2010/8/10 Laurent PETIT <laurent.pe...@gmail.com>

>
>
> 2010/8/10 Nicolas Oury <nicolas.o...@gmail.com>
>
> On Tue, Aug 10, 2010 at 10:08 AM, Laurent PETIT <laurent.pe...@gmail.com>
>> wrote:
>> > Naive question from someone who has not really used Scheme in practice :
>> > beyond the memory footprint problem (which may or may not be a problem
>> > depending on the memory size of an element in the initial list, and also
>> > depending on whether you're recurring over a datastructure, or a
>> presumably
>> > very long lazy seq), isn't there an impact on CPU usage too ?
>>
>> It would probably be up to twice as slow, I would say.
>> For a list that is continuous in memory and continuations that are
>> allocated perfectly in memory,
>> you would need to go through twice the same amount of memory.

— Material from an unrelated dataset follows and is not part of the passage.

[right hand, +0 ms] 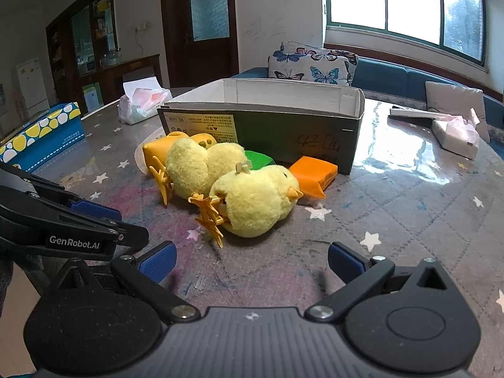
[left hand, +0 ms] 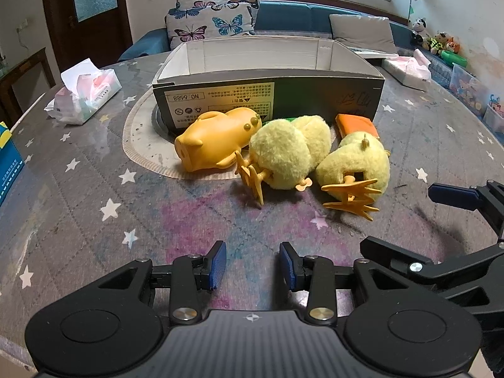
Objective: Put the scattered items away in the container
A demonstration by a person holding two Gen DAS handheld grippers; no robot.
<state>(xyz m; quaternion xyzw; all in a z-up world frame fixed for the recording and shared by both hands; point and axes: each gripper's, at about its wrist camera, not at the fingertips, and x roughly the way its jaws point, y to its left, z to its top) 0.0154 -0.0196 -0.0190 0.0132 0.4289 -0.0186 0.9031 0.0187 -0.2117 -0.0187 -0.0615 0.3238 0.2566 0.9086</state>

>> (I assume that the main cost here is going through the memory)
>>
>
>
> Isn't this improbable (your assumption about the main cost) ? Even for the
> smallest accumulating computation such as doing an addition or consing
> things (which requires memory allocation, etc.), I'm not certain that there
> wouldn't be near-to-an-order-of-magnitude between the "going through the
> memory" and the "accumulator computation" ?
>

The more I think about it, the more I tend to consider that it's just the
memory footprint of ( size of an intermediate result x number of elements of
the coll ) which counts. With the caveat that sometimes saying "if the coll
can stay in memory and the size of an intermediate result is negligeable
compared to the size of an element of the coll, everything's ok" may not
work if we're not really holding the coll in memory, but rather computing a
very long lazy seq / lazy tree.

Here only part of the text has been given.